BEGIN Dataset records

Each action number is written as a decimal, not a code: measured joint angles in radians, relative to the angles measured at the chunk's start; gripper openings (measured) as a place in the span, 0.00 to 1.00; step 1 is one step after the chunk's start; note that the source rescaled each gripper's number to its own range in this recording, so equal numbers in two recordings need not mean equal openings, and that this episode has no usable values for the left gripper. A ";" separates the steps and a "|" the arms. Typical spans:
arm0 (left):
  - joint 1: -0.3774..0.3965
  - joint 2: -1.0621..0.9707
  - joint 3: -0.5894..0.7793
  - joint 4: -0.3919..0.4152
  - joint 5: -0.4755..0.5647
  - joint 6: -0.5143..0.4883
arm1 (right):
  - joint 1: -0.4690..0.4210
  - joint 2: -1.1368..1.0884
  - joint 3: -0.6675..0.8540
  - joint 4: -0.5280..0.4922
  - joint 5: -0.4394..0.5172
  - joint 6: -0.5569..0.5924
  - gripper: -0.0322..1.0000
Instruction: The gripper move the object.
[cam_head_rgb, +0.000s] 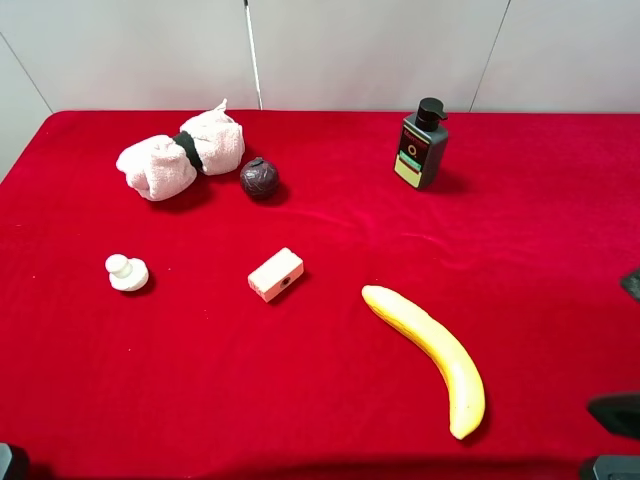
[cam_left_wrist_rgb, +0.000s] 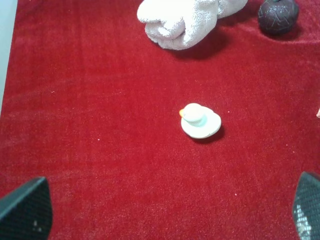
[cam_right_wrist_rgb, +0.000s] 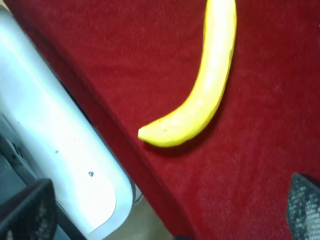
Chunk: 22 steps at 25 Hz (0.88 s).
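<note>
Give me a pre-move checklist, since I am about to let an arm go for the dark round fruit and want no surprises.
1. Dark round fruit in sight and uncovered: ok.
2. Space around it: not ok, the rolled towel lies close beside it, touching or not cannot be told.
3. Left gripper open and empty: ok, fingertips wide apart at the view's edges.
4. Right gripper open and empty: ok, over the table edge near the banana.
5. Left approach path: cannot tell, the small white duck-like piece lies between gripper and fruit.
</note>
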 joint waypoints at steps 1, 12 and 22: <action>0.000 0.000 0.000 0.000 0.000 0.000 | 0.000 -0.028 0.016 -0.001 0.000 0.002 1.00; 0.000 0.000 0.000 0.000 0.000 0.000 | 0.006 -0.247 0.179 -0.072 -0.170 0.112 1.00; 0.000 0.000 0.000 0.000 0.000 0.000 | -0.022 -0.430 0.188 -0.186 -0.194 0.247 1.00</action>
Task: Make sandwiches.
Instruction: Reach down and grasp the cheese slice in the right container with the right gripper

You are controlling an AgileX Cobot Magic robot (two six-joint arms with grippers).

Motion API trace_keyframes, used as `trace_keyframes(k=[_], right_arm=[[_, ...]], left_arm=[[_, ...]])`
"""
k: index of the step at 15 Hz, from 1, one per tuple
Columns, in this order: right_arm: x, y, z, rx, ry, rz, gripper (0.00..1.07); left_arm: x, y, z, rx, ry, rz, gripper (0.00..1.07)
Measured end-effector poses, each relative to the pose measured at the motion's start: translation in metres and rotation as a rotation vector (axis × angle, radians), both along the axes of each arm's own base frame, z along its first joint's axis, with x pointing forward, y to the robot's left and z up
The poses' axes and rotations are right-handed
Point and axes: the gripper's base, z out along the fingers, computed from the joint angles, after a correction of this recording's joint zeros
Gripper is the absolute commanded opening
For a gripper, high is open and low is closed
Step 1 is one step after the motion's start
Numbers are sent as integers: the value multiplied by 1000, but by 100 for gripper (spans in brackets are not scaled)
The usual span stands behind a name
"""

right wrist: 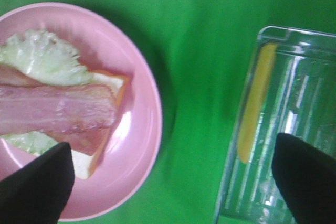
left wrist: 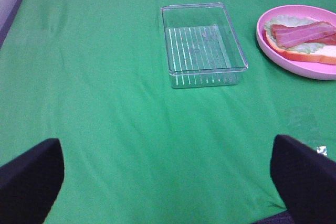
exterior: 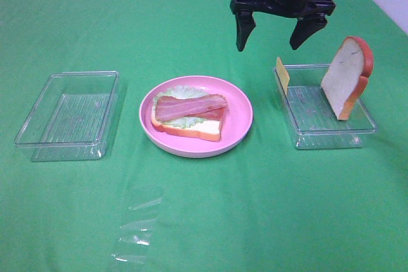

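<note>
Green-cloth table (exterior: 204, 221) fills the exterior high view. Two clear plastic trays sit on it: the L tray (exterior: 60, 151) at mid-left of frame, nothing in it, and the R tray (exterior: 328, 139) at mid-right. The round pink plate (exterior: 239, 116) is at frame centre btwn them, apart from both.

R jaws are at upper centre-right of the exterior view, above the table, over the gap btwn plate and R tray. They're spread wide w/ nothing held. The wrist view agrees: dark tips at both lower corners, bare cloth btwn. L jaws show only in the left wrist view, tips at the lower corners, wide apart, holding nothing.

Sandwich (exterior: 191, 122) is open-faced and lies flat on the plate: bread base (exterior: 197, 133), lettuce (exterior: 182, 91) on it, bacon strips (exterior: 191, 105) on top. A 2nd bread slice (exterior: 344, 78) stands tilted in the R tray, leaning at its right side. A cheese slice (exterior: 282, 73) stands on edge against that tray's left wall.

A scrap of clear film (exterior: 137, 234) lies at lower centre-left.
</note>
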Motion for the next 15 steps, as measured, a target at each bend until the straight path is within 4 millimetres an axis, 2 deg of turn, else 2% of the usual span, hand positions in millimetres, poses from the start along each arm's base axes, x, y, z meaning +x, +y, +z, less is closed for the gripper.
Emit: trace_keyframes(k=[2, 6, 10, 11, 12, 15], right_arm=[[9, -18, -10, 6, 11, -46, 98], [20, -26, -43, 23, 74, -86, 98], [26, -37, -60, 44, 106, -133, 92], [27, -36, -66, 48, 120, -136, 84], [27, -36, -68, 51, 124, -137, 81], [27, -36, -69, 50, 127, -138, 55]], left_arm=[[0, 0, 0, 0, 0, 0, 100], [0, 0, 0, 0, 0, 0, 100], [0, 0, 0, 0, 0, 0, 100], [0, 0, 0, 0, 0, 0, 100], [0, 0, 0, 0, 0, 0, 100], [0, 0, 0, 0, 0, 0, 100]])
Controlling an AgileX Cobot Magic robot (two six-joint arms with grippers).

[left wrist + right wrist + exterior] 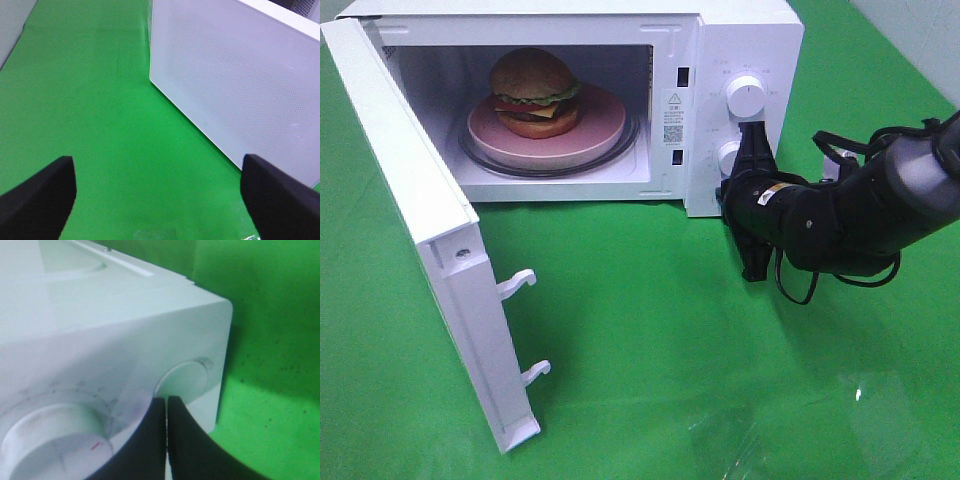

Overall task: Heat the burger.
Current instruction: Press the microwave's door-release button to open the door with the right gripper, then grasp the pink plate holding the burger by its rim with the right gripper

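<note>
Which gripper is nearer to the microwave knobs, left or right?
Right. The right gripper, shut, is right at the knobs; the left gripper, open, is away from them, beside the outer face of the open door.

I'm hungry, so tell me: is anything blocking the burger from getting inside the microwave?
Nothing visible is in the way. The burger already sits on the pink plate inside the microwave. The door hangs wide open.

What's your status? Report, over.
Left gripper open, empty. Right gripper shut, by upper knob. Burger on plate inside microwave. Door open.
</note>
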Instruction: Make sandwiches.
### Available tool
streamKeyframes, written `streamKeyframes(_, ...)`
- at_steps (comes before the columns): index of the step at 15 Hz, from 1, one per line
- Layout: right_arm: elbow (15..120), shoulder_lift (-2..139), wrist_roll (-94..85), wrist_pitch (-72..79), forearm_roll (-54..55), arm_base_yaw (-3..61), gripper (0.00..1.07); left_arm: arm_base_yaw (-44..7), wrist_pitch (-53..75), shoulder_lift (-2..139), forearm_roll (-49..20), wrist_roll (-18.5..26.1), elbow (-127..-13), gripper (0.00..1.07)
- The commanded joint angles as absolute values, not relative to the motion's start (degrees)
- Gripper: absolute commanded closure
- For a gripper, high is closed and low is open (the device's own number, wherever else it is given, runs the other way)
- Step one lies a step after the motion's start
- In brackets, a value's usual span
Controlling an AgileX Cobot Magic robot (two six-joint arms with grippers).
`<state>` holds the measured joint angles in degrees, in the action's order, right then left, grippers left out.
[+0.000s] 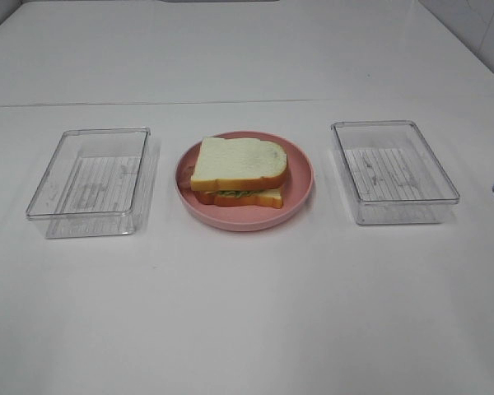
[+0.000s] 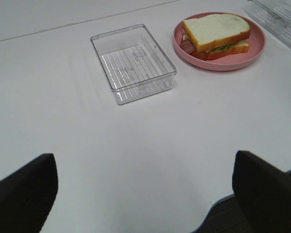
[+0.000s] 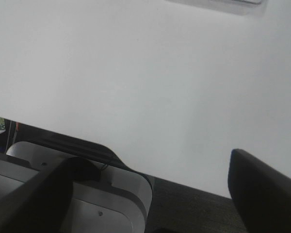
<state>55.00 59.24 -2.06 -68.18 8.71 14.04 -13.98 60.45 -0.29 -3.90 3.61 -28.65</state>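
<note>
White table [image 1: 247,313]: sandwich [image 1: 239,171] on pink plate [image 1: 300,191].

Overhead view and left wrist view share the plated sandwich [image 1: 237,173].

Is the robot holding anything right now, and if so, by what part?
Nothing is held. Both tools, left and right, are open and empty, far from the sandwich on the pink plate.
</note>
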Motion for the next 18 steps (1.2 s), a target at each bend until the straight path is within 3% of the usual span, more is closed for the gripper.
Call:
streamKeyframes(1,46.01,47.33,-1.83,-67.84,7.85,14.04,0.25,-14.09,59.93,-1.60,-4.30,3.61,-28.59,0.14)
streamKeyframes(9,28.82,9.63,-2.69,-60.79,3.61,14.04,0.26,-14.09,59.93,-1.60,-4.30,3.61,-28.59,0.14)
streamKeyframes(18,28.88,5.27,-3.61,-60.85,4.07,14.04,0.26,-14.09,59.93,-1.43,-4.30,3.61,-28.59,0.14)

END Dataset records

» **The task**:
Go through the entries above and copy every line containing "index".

» **Reply to the exercise**:
k: index of the step at 15 Hz, from 1, one per tuple
- at_steps (comes before the columns): index of the step at 15 Hz, from 1, one per line

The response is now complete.